Seul inculpé aux Etats-Unis dans l’enquête sur les attentats du 11 septembre 2001, le Français Zacarias Moussaoui continue de contester les charges retenues contre lui. Il souhaite à présent que le ministre américain de la Justice, John Ashcroft, réponde à un « quizz » sur la théorie retenue par l’administration quant à son rôle en tant que terroriste.
Certaines des 17 plaidoiries manuscrites de l’accusé rendues publiques jeudi par la juge fédérale Leonie Brinkema comportent une version de ce questionnaire, dans lequel il est demandé au ministre américain de cocher une des quatre cases. Plusieurs choix sont possibles:
– 20e pirate de l’air
– 5e pilote porté disparu
– Moi, Ashcroft, ne sais pas répondre
– Qu’on le tue, quoi qu’il ait fait
« Premier prix: un siège en première classe à l’exécution de Zacarias Moussaoui », précise le questionnaire. Avant de conclure: « C’est une blague, cela n’arrivera pas. »

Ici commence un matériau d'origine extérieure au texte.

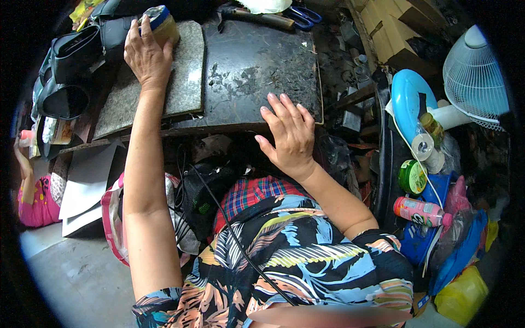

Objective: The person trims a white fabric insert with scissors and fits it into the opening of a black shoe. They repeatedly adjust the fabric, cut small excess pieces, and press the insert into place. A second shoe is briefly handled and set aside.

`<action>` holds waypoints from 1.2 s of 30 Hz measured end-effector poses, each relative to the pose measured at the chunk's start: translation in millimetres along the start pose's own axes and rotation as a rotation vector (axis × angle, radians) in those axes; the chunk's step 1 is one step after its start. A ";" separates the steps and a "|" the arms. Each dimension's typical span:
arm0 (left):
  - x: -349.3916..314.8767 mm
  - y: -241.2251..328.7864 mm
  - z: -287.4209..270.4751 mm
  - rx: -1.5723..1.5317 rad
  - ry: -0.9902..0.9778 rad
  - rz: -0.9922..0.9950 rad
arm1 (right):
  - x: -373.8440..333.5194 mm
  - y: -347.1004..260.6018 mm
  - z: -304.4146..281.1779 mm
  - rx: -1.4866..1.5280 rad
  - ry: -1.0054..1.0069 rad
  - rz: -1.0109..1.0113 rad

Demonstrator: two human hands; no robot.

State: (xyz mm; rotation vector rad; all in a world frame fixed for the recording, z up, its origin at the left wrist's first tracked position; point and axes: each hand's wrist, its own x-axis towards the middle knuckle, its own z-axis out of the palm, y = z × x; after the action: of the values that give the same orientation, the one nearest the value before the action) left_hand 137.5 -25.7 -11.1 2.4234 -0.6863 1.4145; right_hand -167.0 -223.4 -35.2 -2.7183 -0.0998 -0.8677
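At the far left of the worktable my left hand (149, 59) is stretched forward, fingers extended and apart. It lies against or just beside a jar with a blue rim (167, 30); whether it touches the jar I cannot tell. Beneath that hand is a grey, felt-like slab (188, 71). My right hand (291, 134) hovers by the front edge of the dark, scuffed tabletop (246, 71), fingers spread, holding nothing. Black shoe-like leather pieces (74, 46) are piled to the left of my left hand.
A hammer (262, 17) and blue-handled scissors (304, 17) lie at the back. On the right are a blue-and-white fan (413, 101), a green round tin (412, 176) and a pink bottle (421, 212). Another person's arm (26, 164) shows at far left.
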 end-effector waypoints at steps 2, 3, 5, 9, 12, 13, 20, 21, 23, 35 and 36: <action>-0.6 -0.6 -1.1 0.006 0.017 0.021 | -7.2 3.4 -1.4 0.048 -0.028 -0.055; 0.2 -1.1 -1.7 0.018 0.018 0.031 | -11.5 11.0 -5.6 0.088 -0.072 -0.087; 1.6 -0.6 -2.9 0.012 0.039 0.031 | -23.1 28.1 -14.0 0.155 -0.045 -0.216; 6.1 7.2 -11.8 -0.062 0.077 0.018 | -46.0 64.8 -28.1 0.042 0.223 -0.002; 9.6 17.9 -34.7 -0.059 0.184 0.056 | -46.9 87.6 -26.8 0.320 0.341 0.342; 9.5 20.7 -48.5 -0.084 0.155 0.055 | -46.5 92.0 -26.5 0.350 0.372 0.401; -35.6 29.8 -170.7 -0.689 -0.400 0.134 | -46.1 99.1 -31.5 0.251 0.350 0.223; -47.5 28.2 -183.6 -0.691 -0.595 0.097 | -45.3 98.8 -32.6 0.250 0.356 0.222; -68.5 20.9 -197.1 -0.728 -0.759 -0.013 | -42.9 98.4 -34.6 0.241 0.360 0.225; -123.5 37.1 -246.9 -0.385 -1.028 0.046 | -44.1 69.3 -28.1 0.304 0.194 0.004; -123.6 46.2 -255.9 -0.344 -1.128 0.044 | -43.1 69.5 -27.7 0.308 0.210 -0.004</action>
State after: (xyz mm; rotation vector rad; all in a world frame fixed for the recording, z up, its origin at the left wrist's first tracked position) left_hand -129.6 80.4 7.7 2.7263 -1.0588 -0.2197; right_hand -207.1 -297.0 -55.8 -2.3315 -0.1788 -1.0387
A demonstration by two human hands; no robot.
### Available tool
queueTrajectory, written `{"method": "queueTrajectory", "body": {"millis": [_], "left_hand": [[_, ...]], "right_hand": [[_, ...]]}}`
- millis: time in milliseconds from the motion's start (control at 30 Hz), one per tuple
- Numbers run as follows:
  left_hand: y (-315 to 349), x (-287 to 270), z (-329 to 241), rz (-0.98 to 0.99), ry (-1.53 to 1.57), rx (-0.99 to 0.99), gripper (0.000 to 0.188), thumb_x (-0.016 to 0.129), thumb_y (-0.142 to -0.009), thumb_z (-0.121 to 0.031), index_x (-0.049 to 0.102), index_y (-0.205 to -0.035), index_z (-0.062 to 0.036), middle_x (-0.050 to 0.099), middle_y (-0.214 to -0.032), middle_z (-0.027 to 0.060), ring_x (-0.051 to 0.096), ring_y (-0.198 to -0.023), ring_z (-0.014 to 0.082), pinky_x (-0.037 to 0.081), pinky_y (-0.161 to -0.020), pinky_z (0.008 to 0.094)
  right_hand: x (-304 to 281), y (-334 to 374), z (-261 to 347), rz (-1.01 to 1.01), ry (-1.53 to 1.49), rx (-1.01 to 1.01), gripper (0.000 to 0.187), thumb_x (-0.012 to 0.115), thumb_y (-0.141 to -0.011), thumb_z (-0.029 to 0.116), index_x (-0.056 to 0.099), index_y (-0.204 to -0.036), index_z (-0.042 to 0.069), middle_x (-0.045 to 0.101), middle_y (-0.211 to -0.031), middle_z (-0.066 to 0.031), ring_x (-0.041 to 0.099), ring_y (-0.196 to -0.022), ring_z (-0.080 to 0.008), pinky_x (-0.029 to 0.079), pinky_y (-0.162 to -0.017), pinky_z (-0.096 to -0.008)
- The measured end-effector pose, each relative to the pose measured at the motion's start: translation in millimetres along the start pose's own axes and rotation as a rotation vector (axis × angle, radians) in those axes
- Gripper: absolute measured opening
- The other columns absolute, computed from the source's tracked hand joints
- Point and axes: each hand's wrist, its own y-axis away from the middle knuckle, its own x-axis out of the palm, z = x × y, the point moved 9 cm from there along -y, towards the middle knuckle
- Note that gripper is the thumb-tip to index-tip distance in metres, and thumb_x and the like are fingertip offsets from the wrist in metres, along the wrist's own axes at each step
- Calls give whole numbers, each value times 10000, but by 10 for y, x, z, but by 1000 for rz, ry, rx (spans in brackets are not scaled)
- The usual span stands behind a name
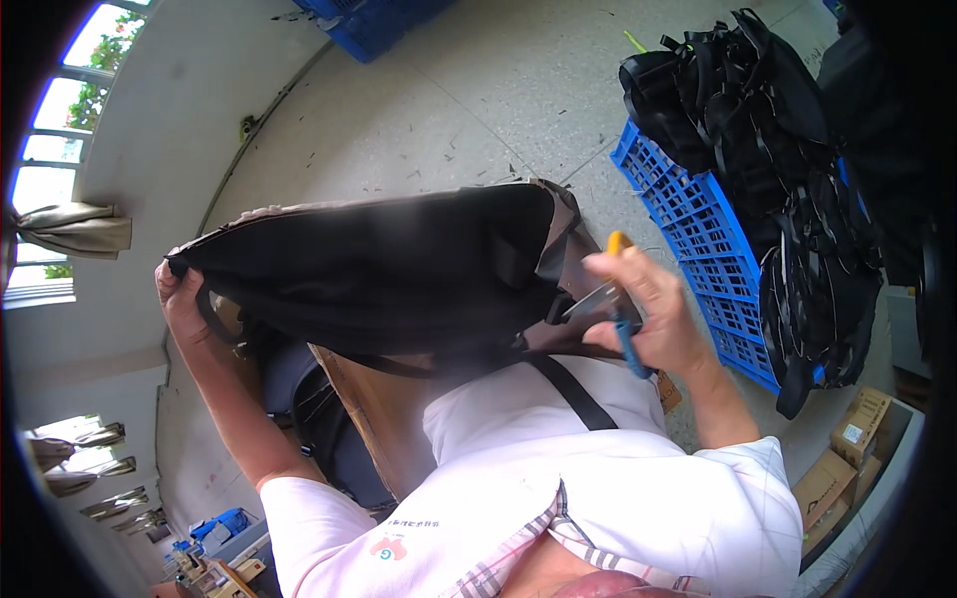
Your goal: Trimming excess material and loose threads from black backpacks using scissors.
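"Where's the cloth (pixel 369 264)?"

"Right in front of the person, stretched out just beyond the white shirt (pixel 688 463)."

"And the grip?"

"The left hand (pixel 181 291) pinches its left corner, thumb and fingers pressed together. The right hand (pixel 648 309) is curled round the scissors (pixel 628 349) beside the other end. That hand is blurred, so I can't tell whether a fingertip touches the cloth too."

"Stiff stuff, would you say?"

"Soft, I'd judge. The lower edge sags and folds, though the top edge keeps a fairly clean line. It's probably light for its size, since a pinch holds that corner up. It looks matt, so I doubt it slips much, and nothing about it seems fragile."

"Where would you take hold?"

"By the left corner, as that hand does, or along the top edge. I'd keep my fingers off the right end with the blades so near. The strap (pixel 573 391) lying over the shirt might serve, but I can't make out how it joins."

"Which way does it point?"

"Sideways: the long axis runs left to right across the person, the right end slightly farther out. That end shows a brownish flap (pixel 568 249). The blades point left and a little back toward the person."
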Motion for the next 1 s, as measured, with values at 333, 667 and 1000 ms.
{"method": "queueTrajectory", "body": {"millis": [333, 667, 1000], "left_hand": [[-17, 401, -214, 241, 199, 72, 216, 698, -638, 29, 549, -743, -87, 511, -774, 30, 495, -741, 190, 406, -714, 383], [2, 570, -246, 322, 202, 96, 157, 689, -661, -18, 558, -742, -50, 512, -710, 43, 483, -663, 182, 373, -652, 328], [-6, 558, -263, 384, 206, 114, 161, 678, -652, -14, 524, -673, -55, 476, -624, 35, 465, -616, 164, 351, -601, 301]], "right_hand": [[-147, -356, -404, 290, 16, 112, 742, 706, -572, 613, 548, -1049, 66, 470, -747, -49, 476, -671, -154, 429, -572, -288], [-7, -433, -413, 400, -23, 23, 710, 752, -540, 557, 581, -1035, 79, 485, -687, -16, 484, -605, -135, 425, -532, -269], [46, -497, -403, 403, -43, 7, 716, 725, -571, 587, 582, -1049, 74, 467, -660, -14, 455, -580, -126, 384, -495, -265]]}}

La juge Leonie Brinkema a statué que le Français, membre reconnu du réseau terroriste Al-Qaïda, avait le droit de savoir pourquoi le gouvernement américain affirme qu’il aurait dû être le cinquième pilote lors des attentats du 11 septembre contre le World Trade Center et le Pentagone. Une théorie que l’accusation n’a jamais publiquement justifiée.
Dans ses propositions, Zacarias Moussaoui répète à plusieurs reprises qu’il doit être autorisé à interroger les prisonniers d’Al-Qaïda retenus par les autorités américaines. Selon lui, leurs témoignages pourraient prouver qu’il n’était pas impliqué dans les attentats.
La juge Brinkema l’a autorisé à interroger directement au moins l’un d’entre eux, le Yéménite Ramzi Binalshibh, coordinateur présumé des attentats. Mais le gouvernement a fait appel de cette décision et des discussions secrètes sont actuellement en cours pour trouver un compromis qui permettrait à l’inculpé d’avoir accès aux déclarations de Binalshibh.
Zacarias Moussaoui risque la peine de mort s’il est reconnu coupable des faits qui lui sont reprochés. Le Français d’origine marocaine affirme que le gouvernement américain, la magistrate et même ses avocats commis d’office complotent pour le supprimer. Dans une de ses plaidoiries, il affirme qu’il sera bientôt libéré et pourra quitter les Etats-Unis.
Faisant référence à l’avocat de la défense Frank Dunham, Moussaoui affirme: « Il ne fait aucun doute que Dunham deviendra fou quand moi, Zacarias Moussaoui, je quitterai les Satans-Unis en première classe d’un 747. Non fumeur. Sans alcool. Sans femme. »
Dans une autre proposition, il va jusqu’à mettre le président américain George W. Bush au défi « d’arrêter de jouer les poules mouillées et (…) de participer à un combat aux couteaux, s’il veut me tuer ».